Cairo University, Fetal Medicine Unit, Egypt.

Case report

26-year-old patient, G2 P1 was referred to our department for the ultrasound examination at 20 weeks of pregnancy. She had unremarkable personal and family history with no consanguinity. Patient denied use of drugs, including alcohol and tobacco. She had no history of irradiation or occupational hazards. The first trimester scan was not performed.

During the ultrasound examination at 20 weeks, we observed the following findings:

• Acrania
• Micrognathia
• Phocomelia of the upper extremities
• Absent external genitalia
• Micromelia of the lower limbs, short right femur, severed shortened left femur, both fibulas absent, both tibias markedly shortened.

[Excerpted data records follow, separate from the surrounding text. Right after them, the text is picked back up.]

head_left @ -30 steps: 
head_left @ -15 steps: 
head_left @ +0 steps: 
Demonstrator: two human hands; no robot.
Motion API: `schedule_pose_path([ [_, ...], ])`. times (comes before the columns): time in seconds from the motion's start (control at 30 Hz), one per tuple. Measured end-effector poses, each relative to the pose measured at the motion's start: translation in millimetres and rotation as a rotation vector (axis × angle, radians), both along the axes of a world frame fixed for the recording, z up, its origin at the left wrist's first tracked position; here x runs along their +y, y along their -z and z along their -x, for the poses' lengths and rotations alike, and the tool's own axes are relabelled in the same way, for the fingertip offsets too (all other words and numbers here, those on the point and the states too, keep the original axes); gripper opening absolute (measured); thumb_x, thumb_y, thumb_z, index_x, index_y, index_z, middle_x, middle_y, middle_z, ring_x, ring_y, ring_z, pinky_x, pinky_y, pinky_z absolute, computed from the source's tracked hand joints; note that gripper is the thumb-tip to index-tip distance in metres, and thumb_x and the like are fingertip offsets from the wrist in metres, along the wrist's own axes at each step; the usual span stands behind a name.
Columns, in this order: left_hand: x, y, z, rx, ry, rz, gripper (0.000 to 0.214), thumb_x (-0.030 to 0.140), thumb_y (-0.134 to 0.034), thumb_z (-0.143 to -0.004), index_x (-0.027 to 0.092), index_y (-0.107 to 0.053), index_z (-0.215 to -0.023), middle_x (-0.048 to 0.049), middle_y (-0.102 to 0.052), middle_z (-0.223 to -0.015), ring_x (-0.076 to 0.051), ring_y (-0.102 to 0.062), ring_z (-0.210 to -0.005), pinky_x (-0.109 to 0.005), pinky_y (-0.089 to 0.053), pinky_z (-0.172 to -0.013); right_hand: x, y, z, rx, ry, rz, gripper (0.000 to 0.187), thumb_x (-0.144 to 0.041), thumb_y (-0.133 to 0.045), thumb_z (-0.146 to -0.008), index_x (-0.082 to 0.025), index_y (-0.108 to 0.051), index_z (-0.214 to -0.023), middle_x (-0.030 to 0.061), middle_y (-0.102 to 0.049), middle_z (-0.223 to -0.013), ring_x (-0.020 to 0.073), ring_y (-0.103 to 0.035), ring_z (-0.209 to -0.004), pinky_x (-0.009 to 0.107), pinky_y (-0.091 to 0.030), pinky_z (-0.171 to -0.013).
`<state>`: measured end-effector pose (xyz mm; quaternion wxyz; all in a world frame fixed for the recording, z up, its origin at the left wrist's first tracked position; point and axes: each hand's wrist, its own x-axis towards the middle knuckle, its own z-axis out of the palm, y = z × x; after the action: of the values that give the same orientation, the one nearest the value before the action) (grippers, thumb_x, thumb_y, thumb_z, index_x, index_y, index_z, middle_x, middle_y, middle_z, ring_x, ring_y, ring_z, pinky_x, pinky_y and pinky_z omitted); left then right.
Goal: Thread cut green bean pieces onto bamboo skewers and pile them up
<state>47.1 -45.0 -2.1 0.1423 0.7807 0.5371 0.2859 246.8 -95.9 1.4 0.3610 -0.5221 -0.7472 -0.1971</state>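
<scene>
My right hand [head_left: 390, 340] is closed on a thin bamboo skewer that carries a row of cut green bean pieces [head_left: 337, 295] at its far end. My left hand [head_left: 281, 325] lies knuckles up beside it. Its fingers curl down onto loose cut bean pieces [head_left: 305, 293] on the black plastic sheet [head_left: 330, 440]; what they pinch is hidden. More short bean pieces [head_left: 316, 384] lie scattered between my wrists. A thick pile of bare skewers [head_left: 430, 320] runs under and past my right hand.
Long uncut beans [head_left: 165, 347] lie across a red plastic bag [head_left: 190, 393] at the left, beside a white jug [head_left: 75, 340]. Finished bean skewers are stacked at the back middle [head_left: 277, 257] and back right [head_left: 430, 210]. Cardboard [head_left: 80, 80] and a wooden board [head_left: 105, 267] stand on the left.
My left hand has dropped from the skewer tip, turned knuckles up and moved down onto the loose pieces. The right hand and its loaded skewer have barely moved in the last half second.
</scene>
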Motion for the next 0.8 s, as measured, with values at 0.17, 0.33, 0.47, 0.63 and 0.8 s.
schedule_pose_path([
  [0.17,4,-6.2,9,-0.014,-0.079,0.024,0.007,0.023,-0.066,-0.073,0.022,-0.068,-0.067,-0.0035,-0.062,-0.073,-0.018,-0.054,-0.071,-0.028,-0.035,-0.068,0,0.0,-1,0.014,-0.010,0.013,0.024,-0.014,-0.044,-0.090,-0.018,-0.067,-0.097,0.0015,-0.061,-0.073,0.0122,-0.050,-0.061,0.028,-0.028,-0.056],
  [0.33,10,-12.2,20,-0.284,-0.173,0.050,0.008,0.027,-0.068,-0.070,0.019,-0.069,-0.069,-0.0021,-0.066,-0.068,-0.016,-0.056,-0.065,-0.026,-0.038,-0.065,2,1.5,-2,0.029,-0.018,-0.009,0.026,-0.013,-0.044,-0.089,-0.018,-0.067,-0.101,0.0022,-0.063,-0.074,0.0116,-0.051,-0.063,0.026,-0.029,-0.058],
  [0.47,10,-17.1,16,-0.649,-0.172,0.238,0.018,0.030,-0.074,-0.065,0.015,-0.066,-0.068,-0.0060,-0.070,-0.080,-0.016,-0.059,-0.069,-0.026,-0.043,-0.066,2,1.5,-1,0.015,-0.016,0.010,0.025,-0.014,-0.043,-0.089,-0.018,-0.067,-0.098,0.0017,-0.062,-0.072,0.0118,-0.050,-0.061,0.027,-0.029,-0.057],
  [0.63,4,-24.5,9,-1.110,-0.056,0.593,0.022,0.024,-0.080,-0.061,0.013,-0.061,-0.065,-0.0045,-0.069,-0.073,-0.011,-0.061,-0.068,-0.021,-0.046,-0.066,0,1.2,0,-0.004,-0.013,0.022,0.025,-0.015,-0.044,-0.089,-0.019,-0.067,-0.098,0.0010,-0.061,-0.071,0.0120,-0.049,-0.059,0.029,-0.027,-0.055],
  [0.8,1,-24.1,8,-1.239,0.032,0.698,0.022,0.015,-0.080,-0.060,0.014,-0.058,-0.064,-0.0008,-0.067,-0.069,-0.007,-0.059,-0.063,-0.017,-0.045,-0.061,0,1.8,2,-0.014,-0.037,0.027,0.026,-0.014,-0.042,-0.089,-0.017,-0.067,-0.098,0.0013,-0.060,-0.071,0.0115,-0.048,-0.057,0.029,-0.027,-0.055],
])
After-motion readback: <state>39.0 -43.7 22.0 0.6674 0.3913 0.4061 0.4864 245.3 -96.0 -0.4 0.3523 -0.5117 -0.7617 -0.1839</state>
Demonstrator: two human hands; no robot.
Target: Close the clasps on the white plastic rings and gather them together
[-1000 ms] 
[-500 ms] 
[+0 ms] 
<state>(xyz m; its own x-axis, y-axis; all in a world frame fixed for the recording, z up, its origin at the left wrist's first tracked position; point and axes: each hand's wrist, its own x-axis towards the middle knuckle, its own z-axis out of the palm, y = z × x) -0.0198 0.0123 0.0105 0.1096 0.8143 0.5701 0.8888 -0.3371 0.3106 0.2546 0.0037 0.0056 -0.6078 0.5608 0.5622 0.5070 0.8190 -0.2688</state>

We performed an amniocentesis based on the above findings. The karyotype was a normal, 46 XY.
Patient opted for the pregnancy termination due to a severe findings and lethal prognosis for the fetus.

The X-ray images of the fetal skeleton, after the pregnancy was terminated, confirmed our ultrasound findings and showed scapular hypoplasia and absence of the iliac wings and the pubic bones.

Patient refused the pathology examination for religious reasons.

Images 1-4: 3D images showing fetal head with acrania and micrognathia, note phocomelia of the upper extremities.

Images 5,6: Image 5 shows phocomelia of upper extremities. Image 6 shows markedly shortened lower extremities and absence of the external genitalia.

Images 7,8: Detail of the lower extremities, note the absence of the external genitalia.

Video 1: 3D video shows the extremities and head of the fetus.

Image 9: X-ray of the fetus after pregnancy termination, phocomelia of upper extremities, absence of the pubic bone and iliac wings, hypoplastic femurs and tibias, absent fibulae.

Images 10,11,12: Images of the fetus after pregnancy termination which correspond very nicely with the 3D images above, acrania, phocomelia, absent external genitalia.

Discussion
The diagnosis was based on major findings: phocomelia, acrania and pelvis hypoplasia. Schinzel phocomelia syndrome (Al-Awadi/Raas-Rothschild syndrome; Limb/Pelvis-hypoplasia/aplasia syndrome) is a rare anomaly with autosomal recessive inheritence pattern. Disease gene is located on the 3p25 chromosome. Major clinical findings are limb deficencies and absent or hypoplastic pelvic bones.